Khartoum has said its mandate would not be renewed, leading the US to argue that the 1,000 UN troops should be allowed to remain in South Kordofan. The 1,000 troops in the disputed town of Abyei are to be replaced by 4,200 Ethiopian soldiers.
Our correspondent says keeping both the north and the south stable long after the celebratory parties have ended will be a mighty challenge.
The two sides must still decide on issues such as drawing up the new border and how to divide Sudan's debts and oil wealth.
Analysts say the priority for Khartoum will be to negotiate a favourable deal on oil revenue, as most oilfields lie in the south. At present, the revenues are being shared equally.
Khartoum has some leverage, as most of the oil pipelines flow north to Port Sudan on the Red Sea.
Citizenship is also a key issue which has not yet been decided.
A new law passed by the National Assembly in Khartoum has withdrawn Sudanese citizenship from all southerners.
The UN refugee agency (UNCHR), has urged both governments to prevent statelessness.
Both Sudan and the South are reliant on their oil revenues, which account for 98% of South Sudan's budget. But the two countries cannot agree how to divide the oil wealth of the former united state. Some 75% of the oil lies in the South but all the pipelines run north. It is feared that disputes over oil could lead the two neighbours to return to war.
Although they were united for many years, the two Sudans were always very different. The great divide is visible even from space, as this Nasa satellite image shows. The northern states are a blanket of desert, broken only by the fertile Nile corridor. South Sudan is covered by green swathes of grassland, swamps and tropical forest.
Sudan's arid north is mainly home to Arabic-speaking Muslims. But in South Sudan there is no dominant culture. The Dinkas and the Nuers are the largest of more than 200 ethnic groups, each with its own languages and traditional beliefs, alongside Christianity and Islam.
The health inequalities in Sudan are illustrated by infant mortality rates. In South Sudan, one in 10 children die before their first birthday. Whereas in the more developed northern states, such as Gezira and White Nile, half of those children would be expected to survive.

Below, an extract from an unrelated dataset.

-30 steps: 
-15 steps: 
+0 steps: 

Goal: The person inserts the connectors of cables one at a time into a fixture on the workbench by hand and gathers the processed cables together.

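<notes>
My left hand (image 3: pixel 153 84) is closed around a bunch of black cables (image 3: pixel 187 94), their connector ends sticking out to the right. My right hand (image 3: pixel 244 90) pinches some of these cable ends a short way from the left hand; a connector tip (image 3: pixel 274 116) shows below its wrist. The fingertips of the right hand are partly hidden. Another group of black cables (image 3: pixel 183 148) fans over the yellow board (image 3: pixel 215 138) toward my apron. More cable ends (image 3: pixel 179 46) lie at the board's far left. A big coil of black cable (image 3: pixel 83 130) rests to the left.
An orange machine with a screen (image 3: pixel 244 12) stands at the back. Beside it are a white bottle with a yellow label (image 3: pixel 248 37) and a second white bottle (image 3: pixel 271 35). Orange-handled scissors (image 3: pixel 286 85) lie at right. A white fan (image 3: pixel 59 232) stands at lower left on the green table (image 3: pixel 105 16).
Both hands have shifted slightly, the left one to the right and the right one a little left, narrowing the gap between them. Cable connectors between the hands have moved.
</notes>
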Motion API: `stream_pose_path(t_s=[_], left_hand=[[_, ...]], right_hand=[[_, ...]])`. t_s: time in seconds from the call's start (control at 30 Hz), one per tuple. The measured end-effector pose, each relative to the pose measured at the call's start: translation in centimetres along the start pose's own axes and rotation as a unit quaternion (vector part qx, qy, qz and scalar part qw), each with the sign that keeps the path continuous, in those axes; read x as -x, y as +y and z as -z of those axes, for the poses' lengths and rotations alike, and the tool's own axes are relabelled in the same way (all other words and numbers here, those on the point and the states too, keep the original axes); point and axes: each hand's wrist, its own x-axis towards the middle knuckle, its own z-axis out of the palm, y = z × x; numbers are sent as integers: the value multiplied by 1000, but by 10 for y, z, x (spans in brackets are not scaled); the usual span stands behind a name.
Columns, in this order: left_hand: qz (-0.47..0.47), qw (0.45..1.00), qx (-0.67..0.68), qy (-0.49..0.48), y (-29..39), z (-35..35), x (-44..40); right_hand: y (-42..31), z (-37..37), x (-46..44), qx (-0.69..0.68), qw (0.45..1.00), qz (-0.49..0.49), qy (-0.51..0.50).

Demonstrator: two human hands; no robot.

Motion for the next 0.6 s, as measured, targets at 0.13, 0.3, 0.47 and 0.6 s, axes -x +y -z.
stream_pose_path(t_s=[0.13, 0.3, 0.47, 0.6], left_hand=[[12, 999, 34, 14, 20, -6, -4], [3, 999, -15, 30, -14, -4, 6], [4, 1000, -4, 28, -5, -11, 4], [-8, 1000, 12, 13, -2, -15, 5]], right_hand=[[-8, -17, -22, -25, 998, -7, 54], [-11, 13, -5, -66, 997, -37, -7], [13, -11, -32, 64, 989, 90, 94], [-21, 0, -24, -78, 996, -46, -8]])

The gulf in water resources between north and south is stark. In Khartoum, River Nile, and Gezira states, two-thirds of people have access to piped drinking water and pit latrines. In the south, boreholes and unprotected wells are the main drinking sources. More than 80% of southerners have no toilet facilities whatsoever.
Throughout the two Sudans, access to primary school education is strongly linked to household earnings. In the poorest parts of the south, less than 1% of children finish primary school. Whereas in the wealthier north, up to 50% of children complete primary level education.
Conflict and poverty are the main causes of food insecurity in both countries. In Sudan, many of the residents of war-affected Darfur and the border states of Blue Nile and South Kordofan, depend on food aid. The UN said about 2.8m people in South Sudan would require food aid in 2013. The northern states tend to be wealthier, more urbanised and less reliant on agriculture.